• _Instructions to follow_: Output every line of the data exactly as it appears.

━━━ Exercise data

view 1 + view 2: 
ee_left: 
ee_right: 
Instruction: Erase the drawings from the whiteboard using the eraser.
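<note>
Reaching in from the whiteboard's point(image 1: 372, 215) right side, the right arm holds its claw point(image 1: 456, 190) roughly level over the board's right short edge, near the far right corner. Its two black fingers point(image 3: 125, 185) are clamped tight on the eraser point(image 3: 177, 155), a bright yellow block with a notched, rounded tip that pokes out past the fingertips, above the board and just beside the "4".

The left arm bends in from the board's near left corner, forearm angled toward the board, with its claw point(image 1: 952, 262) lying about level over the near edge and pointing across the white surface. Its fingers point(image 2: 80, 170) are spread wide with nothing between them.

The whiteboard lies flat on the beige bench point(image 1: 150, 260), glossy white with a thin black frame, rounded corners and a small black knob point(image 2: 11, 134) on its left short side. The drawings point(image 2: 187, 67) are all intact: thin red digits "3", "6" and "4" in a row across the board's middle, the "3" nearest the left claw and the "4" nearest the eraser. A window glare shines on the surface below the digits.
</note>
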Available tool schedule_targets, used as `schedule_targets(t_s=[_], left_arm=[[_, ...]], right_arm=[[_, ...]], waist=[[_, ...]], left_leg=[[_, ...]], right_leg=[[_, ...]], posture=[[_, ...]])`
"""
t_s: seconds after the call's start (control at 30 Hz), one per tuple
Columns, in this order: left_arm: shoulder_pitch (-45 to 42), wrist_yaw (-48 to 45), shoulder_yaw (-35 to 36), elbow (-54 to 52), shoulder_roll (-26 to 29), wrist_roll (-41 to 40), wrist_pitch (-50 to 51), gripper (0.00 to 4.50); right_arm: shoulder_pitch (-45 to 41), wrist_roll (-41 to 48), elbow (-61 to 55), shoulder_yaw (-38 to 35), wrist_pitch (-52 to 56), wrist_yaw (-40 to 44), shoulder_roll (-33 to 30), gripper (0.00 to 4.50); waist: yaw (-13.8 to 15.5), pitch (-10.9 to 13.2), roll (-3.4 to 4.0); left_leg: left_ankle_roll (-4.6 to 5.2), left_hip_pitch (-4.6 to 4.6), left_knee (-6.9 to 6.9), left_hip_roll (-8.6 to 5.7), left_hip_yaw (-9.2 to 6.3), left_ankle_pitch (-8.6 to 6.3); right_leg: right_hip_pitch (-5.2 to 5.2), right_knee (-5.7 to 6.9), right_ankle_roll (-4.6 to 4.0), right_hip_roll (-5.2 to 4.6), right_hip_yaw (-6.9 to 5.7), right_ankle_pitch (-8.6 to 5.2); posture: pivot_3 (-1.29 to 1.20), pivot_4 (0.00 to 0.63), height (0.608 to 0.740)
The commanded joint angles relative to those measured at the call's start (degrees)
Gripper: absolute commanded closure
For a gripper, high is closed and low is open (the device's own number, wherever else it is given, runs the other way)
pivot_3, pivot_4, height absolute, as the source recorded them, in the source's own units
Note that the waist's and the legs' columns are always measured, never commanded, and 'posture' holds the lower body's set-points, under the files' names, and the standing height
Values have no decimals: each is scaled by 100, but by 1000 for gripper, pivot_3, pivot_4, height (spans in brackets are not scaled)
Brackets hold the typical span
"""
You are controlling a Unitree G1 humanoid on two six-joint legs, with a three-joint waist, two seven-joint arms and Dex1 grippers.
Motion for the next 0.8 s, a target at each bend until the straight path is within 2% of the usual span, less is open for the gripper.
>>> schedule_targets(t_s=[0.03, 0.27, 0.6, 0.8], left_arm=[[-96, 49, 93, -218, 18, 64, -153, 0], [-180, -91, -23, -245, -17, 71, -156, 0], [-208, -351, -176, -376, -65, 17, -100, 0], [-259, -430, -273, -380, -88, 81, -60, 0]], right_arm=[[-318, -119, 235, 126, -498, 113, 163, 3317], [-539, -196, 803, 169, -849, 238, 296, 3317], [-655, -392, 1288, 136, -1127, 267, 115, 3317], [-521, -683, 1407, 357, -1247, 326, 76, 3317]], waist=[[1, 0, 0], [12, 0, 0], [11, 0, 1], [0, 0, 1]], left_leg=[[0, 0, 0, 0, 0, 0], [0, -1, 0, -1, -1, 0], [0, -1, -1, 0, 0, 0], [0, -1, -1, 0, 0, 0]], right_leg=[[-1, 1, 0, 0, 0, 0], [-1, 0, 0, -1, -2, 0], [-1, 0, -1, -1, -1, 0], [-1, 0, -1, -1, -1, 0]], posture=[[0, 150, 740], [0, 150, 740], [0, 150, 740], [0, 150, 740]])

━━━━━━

• _Expected answer_:
view 1 + view 2: 
ee_left: 
ee_right: 
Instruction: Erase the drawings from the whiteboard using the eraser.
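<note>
Reaching in from the whiteboard's point(image 1: 372, 215) right side, the right arm holds its claw point(image 1: 456, 190) roughly level over the board's right short edge, near the far right corner. Its two black fingers point(image 3: 125, 185) are clamped tight on the eraser point(image 3: 177, 155), a bright yellow block with a notched, rounded tip that pokes out past the fingertips, above the board and just beside the "4".

The left arm bends in from the board's near left corner, forearm angled toward the board, with its claw point(image 1: 952, 262) lying about level over the near edge and pointing across the white surface. Its fingers point(image 2: 80, 170) are spread wide with nothing between them.

The whiteboard lies flat on the beige bench point(image 1: 150, 260), glossy white with a thin black frame, rounded corners and a small black knob point(image 2: 11, 134) on its left short side. The drawings point(image 2: 187, 67) are all intact: thin red digits "3", "6" and "4" in a row across the board's middle, the "3" nearest the left claw and the "4" nearest the eraser. A window glare shines on the surface below the digits.
</note>
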Available tool schedule_targets, used as `schedule_targets(t_s=[_], left_arm=[[_, ...]], right_arm=[[_, ...]], waist=[[_, ...]], left_leg=[[_, ...]], right_leg=[[_, ...]], posture=[[_, ...]])`
"""
t_s: seconds after the call's start (control at 30 Hz), one per tuple
Columns, in this order: left_arm: shoulder_pitch (-45 to 42), wrist_yaw (-48 to 45), shoulder_yaw (-35 to 36), elbow (-54 to 52), shoulder_roll (-26 to 29), wrist_roll (-41 to 40), wrist_pitch (-50 to 51), gripper (0.00 to 4.50); right_arm: shoulder_pitch (-45 to 41), wrist_roll (-41 to 48), elbow (-61 to 55), shoulder_yaw (-38 to 35), wrist_pitch (-52 to 56), wrist_yaw (-40 to 44), shoulder_roll (-33 to 30), gripper (0.00 to 4.50); waist: yaw (-13.8 to 15.5), pitch (-10.9 to 13.2), roll (-3.4 to 4.0); left_leg: left_ankle_roll (-4.6 to 5.2), left_hip_pitch (-4.6 to 4.6), left_knee (-6.9 to 6.9), left_hip_roll (-8.6 to 5.7), left_hip_yaw (-9.2 to 6.3), left_ankle_pitch (-8.6 to 6.3); right_leg: right_hip_pitch (-5.2 to 5.2), right_knee (-5.7 to 6.9), right_ankle_roll (-4.6 to 4.0), right_hip_roll (-5.2 to 4.6), right_hip_yaw (-6.9 to 5.7), right_ankle_pitch (-8.6 to 5.2); posture: pivot_3 (-1.29 to 1.20), pivot_4 (0.00 to 0.63), height (0.608 to 0.740)
The commanded joint angles relative to those measured at the call's start (degrees)
Gripper: absolute commanded closure
For a gripper, high is closed and low is open (the device's own number, wherever else it is given, runs the other way)
pivot_3, pivot_4, height absolute, as the source recorded them, in the source's own units
Note that the waist's and the legs' columns are always measured, never commanded, and 'posture' holds the lower body's set-points, under the files' names, and the standing height
Values have no decimals: each is scaled by 100, but by 1000 for gripper, pivot_3, pivot_4, height (spans in brackets are not scaled)
Brackets hold the typical span
"""
You are controlling a Unitree G1 humanoid on two six-joint legs, with a three-joint waist, two seven-joint arms and Dex1 grippers.
Motion for the next 0.8 s, a target at each bend until the straight path is within 2% of the usual span, less is open for the gripper.
>>> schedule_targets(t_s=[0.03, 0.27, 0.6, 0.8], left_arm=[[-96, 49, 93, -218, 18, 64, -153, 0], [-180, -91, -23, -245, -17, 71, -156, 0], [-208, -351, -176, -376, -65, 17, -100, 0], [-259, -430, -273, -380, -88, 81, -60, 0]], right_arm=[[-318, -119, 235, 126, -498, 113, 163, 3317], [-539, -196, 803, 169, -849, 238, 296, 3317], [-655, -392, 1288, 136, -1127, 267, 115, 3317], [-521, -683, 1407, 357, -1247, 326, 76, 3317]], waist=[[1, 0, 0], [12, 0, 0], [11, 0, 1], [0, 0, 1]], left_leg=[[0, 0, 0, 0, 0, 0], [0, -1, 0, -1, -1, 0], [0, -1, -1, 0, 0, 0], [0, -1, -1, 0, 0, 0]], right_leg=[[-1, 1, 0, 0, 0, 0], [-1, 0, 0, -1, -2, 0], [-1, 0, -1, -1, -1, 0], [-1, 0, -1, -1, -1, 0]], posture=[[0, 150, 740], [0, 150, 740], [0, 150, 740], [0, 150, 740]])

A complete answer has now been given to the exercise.